The summer of 1995 saw another blow to the traditional and usually unanimous moral authority of the Catholic hierarchy with an unprecedented public clash between Bishop Brendan Comiskey of Ferns and Cardinal Daly over the former's comments about the need to keep open the debate on clerical celibacy.
For many Irish people their lasting memory of Cardinal Daly from this period was his unprecedented extended appearance on a Late Late Show devoted to the problems of the Catholic Church in November 1995. During it he was publicly challenged by Fr Brian Darcy on the Church's handling of clerical child sex abuse allegations. He came over as a defensive elderly man out of touch with an audience which occasionally heckled and hissed at him.
He continued as Catholic primate until October 1996, when he was 79. He was succeeded by Archbishop, now Cardinal Sean Brady.
If Cardinal Daly's numerous public interventions made him by far country's best-known cleric in Ireland at the time, the private man was hardly known at all. His spare-time pursuits were almost entirely intellectual. His early single-minded devotion to his studies set a workaholic pattern for life. Indeed contemporaries have said it was not so much his intellect which set him apart as his work ethic.
He had no real hobbies. His idea of relaxation was a serious intellectual conversation or to settle down with a book of philosophy, poetry or a novel by Dostoyevsky or John McGahern. He was a also a regular attendee at the annual International O'Carolan International Harp Festival in Keadue, Co Roscommon, where his father had come from.
He ate little, keep to a rigid regime based on boiled chicken and fruit prescribed by his doctor after heart surgery in the early 1980s. It may have been why he has such a long life.
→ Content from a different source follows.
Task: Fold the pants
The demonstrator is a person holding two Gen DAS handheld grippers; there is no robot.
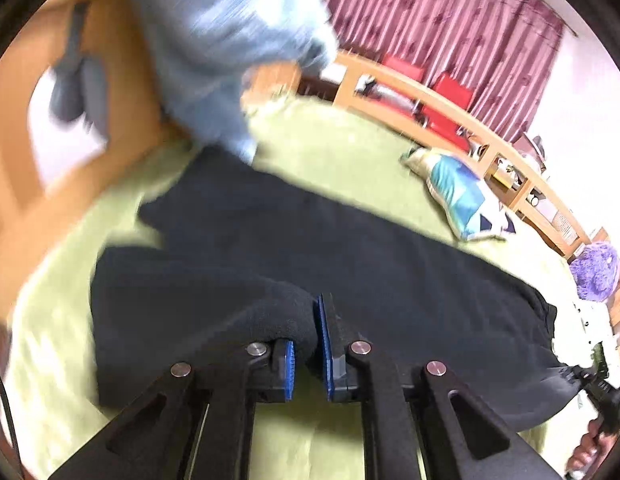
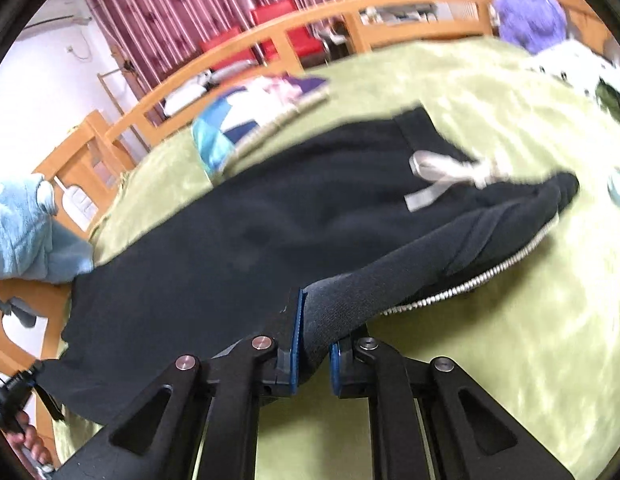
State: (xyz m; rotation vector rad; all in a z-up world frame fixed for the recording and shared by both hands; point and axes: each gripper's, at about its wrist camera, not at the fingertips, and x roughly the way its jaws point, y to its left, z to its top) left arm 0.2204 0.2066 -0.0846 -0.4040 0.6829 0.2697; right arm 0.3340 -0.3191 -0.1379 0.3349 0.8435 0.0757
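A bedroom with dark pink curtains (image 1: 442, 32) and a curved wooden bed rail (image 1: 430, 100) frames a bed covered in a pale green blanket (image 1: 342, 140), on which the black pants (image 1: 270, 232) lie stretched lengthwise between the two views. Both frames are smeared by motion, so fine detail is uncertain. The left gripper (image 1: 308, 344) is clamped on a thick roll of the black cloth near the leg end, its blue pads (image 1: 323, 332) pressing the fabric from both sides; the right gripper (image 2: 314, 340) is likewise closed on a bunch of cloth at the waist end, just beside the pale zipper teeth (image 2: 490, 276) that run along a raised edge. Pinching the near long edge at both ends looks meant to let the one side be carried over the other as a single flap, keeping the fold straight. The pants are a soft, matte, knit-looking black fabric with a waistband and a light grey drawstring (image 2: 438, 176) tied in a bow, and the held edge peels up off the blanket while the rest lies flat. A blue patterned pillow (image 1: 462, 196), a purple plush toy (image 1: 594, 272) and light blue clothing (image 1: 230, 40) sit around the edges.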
However, in retirement he has suffered ill health, missing the funeral of Pope John Paul in April 2005 on the advice of doctors for instance. But he attended the subsequent conclave which elected Pope Benedict. He was ineligible to vote as he was over 80 by then.
In retirement he continued to give talks, take part in discussions and write. He published his last book The Breaking of Bread: Biblical Reflections on the Eucharist in 2008.
"Cahal's a bit of an old saint," the former Archbishop of Tuam Joseph Cassidy, was heard to remark. Fellow bishops and priests never claimed to know him well. Some of them remarked in the past on how appropriate was his nickname in Belfast, that of 'ET', with its connotations of a strange, other-worldly, but in the end rather likeable old wizard.